Global governance shift in perception of AI, but more debate is crucial
For three global organisations, the discourse around AI has shifted from negative concerns about privacy and the mass collection of data to more positive debates about how it can be used as a tool and a facilitator of change, so find Malmö University academics in a recently-published article.
Michael Strange, an associate professor in international relations, tracked the UN Human Rights Office, the WHO, and UNESCO from 2014-21 and observed that while the changes are positive, there still needs to be more debate about AI, in particular its use in relation to delivering healthcare.
This is a fundamental change, but we are treating it as if it is just a technicality.
Michael Strange
“What has shifted is the range of voices, and the way AI is talked about has broadened; more critical voices have been drowned out by louder voices about AI being a tool and how it can be facilitated,” says Strange, who co-authored the article, Global governance and the normalization of artificial intelligence as ‘good’ for human health.
Strange found the pandemic was particularly influential: “With the pandemic there was a massive acceleration of data intensive technology in healthcare. Today we are using this label artificial intelligence, but AI is by no means one technology. If you look at it as a political or social scientist, you could ask ‘Is AI really a technology, or is it just another way of organising society?’.”
AI is now not just talked about as a technology but also questions arise as to who should be the key providers of different services. In the case of healthcare, many assume that it should be the private sector that should lead.
“The talk of crisis has moved away from the pandemic to now talking about a broader crisis in healthcare, with issues around labour shortages and increased demand.
“What we see is a shift in the perception of who should provide the tools and infrastructure around healthcare. AI might just be a tool that you can physically pick up, but when it is data and it learns from that data, it is not just a single tool, it is a dynamic infrastructure and, in that regard, it is very difficult to change between tools over time.”
Strange and Tucker highlight two key assumptions: firstly, that AI is the future of healthcare, and secondly, that the private sector should be the provider of this. But there is also an issue of accountability:
“Perversely, there is this idea that the public sector is important as the responsible actor, so when things go wrong, it steps in. The question is though, to what extent can it step in if it has not developed the technology and doesn’t own the technology or the data?”

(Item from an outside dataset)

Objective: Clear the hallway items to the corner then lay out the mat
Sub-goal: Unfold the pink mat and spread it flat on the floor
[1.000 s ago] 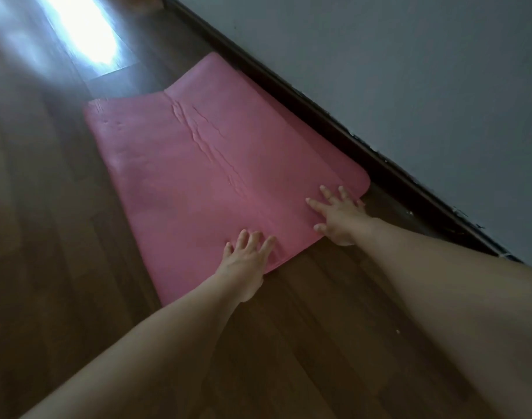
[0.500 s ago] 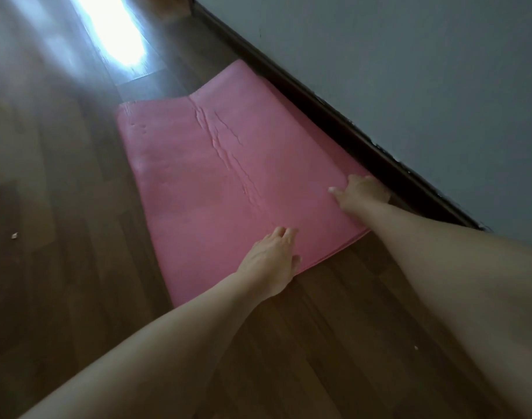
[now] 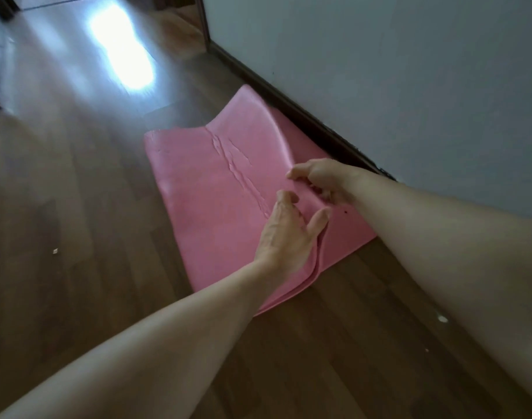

“This is a fundamental change, but we are treating it as if it is just a technicality, like buying a new iPhone. To be able to run a functioning healthcare system, it is very important that we can have a mature, transparent, democratically accountable conversation.
While this shift in perspective can regarded as positive, Strange notes that it reinforces the idea that AI is a single technology, and that AI is inherently good for healthcare. There is also a silence around this shift relating to the state versus the free market. “If we are silent about this discussion then we are saying it is not an important question,” comments Strange, adding:
“What we need in this area is more open debate, is it inherent that the market should provide AI? We need to ask why the state is stepping back. There is a huge void in the debate, considering the seismic shift AI can bring.”